-- Prompt --
Work through the data below and give the number of lines holding the word "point", without any other text.
[Opening Data block section]
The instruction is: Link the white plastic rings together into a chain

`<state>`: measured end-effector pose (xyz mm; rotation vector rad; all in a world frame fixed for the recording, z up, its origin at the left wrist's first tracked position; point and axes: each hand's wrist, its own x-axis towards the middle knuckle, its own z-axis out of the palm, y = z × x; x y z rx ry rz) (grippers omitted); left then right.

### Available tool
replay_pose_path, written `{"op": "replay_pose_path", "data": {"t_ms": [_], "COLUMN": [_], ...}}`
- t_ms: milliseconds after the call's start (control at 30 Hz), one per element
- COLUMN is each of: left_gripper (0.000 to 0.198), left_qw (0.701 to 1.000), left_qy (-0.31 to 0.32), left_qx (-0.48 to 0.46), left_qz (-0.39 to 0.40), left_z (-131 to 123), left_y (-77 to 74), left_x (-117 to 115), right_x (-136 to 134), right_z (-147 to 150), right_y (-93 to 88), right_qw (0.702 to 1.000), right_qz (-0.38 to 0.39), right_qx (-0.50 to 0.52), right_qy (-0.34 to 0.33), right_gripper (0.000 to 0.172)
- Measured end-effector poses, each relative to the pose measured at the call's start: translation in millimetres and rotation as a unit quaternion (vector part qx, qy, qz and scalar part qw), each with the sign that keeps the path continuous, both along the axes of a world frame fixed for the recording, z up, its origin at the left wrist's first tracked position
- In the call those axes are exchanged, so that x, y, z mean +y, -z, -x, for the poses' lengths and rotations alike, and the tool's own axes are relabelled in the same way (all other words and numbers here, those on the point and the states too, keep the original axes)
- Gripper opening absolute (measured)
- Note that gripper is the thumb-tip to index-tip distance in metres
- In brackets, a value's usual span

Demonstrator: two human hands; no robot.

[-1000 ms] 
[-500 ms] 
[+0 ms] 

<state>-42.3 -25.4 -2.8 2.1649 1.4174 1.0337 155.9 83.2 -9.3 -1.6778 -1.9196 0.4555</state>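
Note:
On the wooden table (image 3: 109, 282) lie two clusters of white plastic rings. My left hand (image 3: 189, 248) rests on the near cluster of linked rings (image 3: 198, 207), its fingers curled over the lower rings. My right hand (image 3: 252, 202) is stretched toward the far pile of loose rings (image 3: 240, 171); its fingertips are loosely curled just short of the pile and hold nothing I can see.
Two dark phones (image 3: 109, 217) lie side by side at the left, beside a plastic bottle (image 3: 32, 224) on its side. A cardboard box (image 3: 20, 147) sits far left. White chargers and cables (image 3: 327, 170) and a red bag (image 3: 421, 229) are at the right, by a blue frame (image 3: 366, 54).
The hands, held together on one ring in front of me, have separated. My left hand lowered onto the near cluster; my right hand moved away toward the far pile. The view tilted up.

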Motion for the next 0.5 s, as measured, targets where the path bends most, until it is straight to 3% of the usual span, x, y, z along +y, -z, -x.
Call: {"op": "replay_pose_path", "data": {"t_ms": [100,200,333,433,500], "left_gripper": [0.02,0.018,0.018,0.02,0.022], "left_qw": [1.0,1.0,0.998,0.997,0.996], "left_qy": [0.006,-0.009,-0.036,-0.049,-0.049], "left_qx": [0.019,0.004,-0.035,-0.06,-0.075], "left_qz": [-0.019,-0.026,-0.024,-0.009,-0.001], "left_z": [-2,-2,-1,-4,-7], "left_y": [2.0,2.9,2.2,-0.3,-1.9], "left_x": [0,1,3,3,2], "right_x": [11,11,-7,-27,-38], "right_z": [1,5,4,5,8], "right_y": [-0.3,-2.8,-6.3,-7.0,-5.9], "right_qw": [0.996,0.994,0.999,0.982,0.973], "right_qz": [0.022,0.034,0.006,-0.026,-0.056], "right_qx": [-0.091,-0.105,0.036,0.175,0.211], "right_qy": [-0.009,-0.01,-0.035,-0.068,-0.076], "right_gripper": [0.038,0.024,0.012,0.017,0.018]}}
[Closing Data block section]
-- Expected answer --
2